Study considers soil elements as cause for stroke

Although studies on the stroke belt have been conducted before, few consider elements in the soil as a cause for stroke.

Dr. Ka He, a nutritional epidemiologist in the School of Public Health, is conducting a study that assumes trace elements of magnesium in the soil in the “stroke belt” is different than in other regions of the country.

The stroke belt includes Indiana, Kentucky, Tennessee, Virginia, North and South Carolina, Georgia, Mississippi, Alabama and Arkansas.

More people in these states have strokes than in other states in America.

“It’s different in terms of its impact,” said Dr. Virginia Howard, a professor of epidemiology at University of Alabama Birmingham and collaborator of the study. “It’s not the same all over the country, and it’s not the same between the races.”

Stroke is a leading cause of death in the United States, according to the Centers for Disease Control and Prevention.

It is responsible for 1 out of every 19 deaths in America each year.

But the risk of having a first stroke is nearly twice as high for black people than for white people, and black people are more likely to die following a stroke.

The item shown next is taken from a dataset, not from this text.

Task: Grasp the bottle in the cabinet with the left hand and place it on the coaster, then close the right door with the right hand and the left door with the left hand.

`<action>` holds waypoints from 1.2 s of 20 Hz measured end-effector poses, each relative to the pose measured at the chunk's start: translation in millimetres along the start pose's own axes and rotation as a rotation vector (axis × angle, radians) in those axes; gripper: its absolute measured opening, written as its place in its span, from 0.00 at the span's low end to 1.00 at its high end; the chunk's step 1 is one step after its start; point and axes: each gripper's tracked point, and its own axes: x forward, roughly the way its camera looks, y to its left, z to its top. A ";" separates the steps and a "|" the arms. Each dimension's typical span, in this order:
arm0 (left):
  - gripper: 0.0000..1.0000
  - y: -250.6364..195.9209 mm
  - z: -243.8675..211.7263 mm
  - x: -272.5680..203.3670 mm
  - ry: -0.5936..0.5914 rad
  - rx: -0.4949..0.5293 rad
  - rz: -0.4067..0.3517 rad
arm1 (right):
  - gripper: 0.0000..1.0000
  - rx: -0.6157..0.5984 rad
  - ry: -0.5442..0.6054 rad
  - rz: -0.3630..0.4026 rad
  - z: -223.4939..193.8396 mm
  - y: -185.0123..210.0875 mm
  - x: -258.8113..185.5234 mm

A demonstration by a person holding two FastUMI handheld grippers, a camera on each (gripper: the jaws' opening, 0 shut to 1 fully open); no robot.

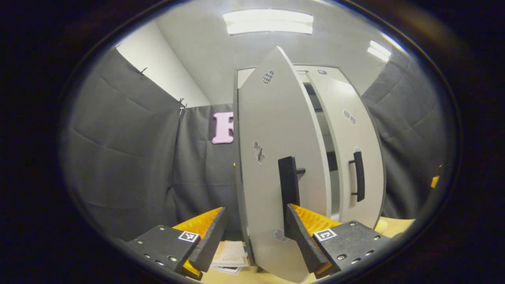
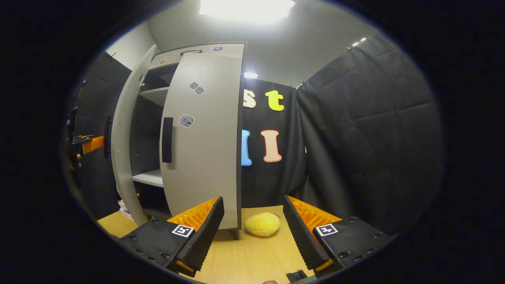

He received a $2.3 million grant in 2012 from the National Institute of Health to conduct a study on the stroke epidemic.

“I don’t think many studies have already focused on trace elements, and secondly, some studies only look at a single one, and we look at five or six together,” He said. “They all interact with each other, I believe.”

His study compares the amount of magnesium in the soil in the stroke belt compared to other regions.

There are more than 600 participants in the study from across the country, and He will analyze why they have or haven’t had a stroke.

“For example, we have some studies that suggest that magnesium is protective or, in other words, can lower the risk of cardiovascular disease including stroke,” He said.
The researchers will also look for trace elements of selenium and the poisonous heavy metals mercury, cadmium and arsenic.

He said that if the research shows a connection between the trace elements’ patterns, or even a single trace element with stroke risk, he hopes they can suggest public health policy.

Suggesting at-risk persons take certain supplements is one policy recommendation, He said.

Still, if proven, trace elements are only one factor for a person having a stroke.

“I believe there are multiple mechanisms,” He said. “Trace elements is just one of the reasons. We still have to think about socioeconomic status and lifestyle differences between people who live in the stroke belt and the non-stroke belt.”